Eine Vermögenssteuer kommt im vollen Umfang den Ländern zu Gute. Diese können laut DIW mit Mehreinnahmen allein zwischen 10 und 20 Milliarden Euro pro Jahr rechnen, wenn die Steuer auf dem Niveau eingeführt würde, wie sie 1997 ausgesetzt wurde. Durch einen erhöhten Spielraum in den Länderhaushalten vermindert sich auch nach dem Einsetzen der Schuldenbremse der Zwang zu Einsparungen. Die Länder werden darüber auch befähigt, ihre Kommunen zu stärken und Investitionen zu befördern. Verbunden mit einer grundsätzlichen Neuregelung der Bund-Länder-Finanzbeziehungen und des Länderfinanzausgleichs nach Auslaufen des Solidarpakts II ist insofern eine große Chance, als direkte Finanzzuweisungen vom Bund an die Kommunen verfassungsrechtlich nicht möglich sind. Der Schaffung gleichwertiger Lebensverhältnisse - auch ein Verfassungsziel des demokratischen Sozialstaats - kämen wir so einen entscheidenden Schritt näher.

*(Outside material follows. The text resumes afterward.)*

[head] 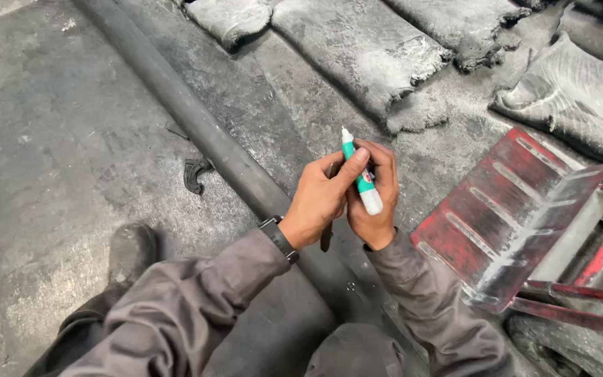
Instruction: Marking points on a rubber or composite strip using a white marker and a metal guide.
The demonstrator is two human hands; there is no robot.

Wir Grüne wissen spätestens seit dem letzten Bundestagswahlkampf: Es gibt starke Kräfte, die vieles tun werden, um eine Vermögenssteuer zu verhindern. Wir müssen uns auf harten Gegenwind einstellen. Aber wir sind auch überzeugt: Eine solche Vermögenssteuer würde zur Wahrung des sozialen Friedens in unserer Gesellschaft beitragen. Sie würde die soziale Spaltung eindämmen und sicherstellen, dass das im Grundgesetz festgeschriebene Leistungsfähigkeitsprinzip gewährleistet ist. Vermögende können einen größeren Beitrag für die Gemeinschaft leisten, die Finanzierung dringend nötiger Investitionen vorantreiben und einen Anteil daran haben, Armut in diesem Land effektiv zu bekämpfen. Die Wiedereinführung der Vermögenssteuer ist das richtige Signal. Deshalb müssen wir als Grüne hart bleiben und dürfen nicht in vorauseilendem Gehorsam und Angst vor der Kampagne, die gegen uns gefahren werden wird, einknicken. Umso mehr wird es darum gehen, diesmal stärker als beim letzten Mal Bündnispartner zu aktivieren für eine solidarische Gesellschaft, deren Zusammenhalt uns am Herzen liegt. Wir haben es in der Hand - nutzen wir die Chance!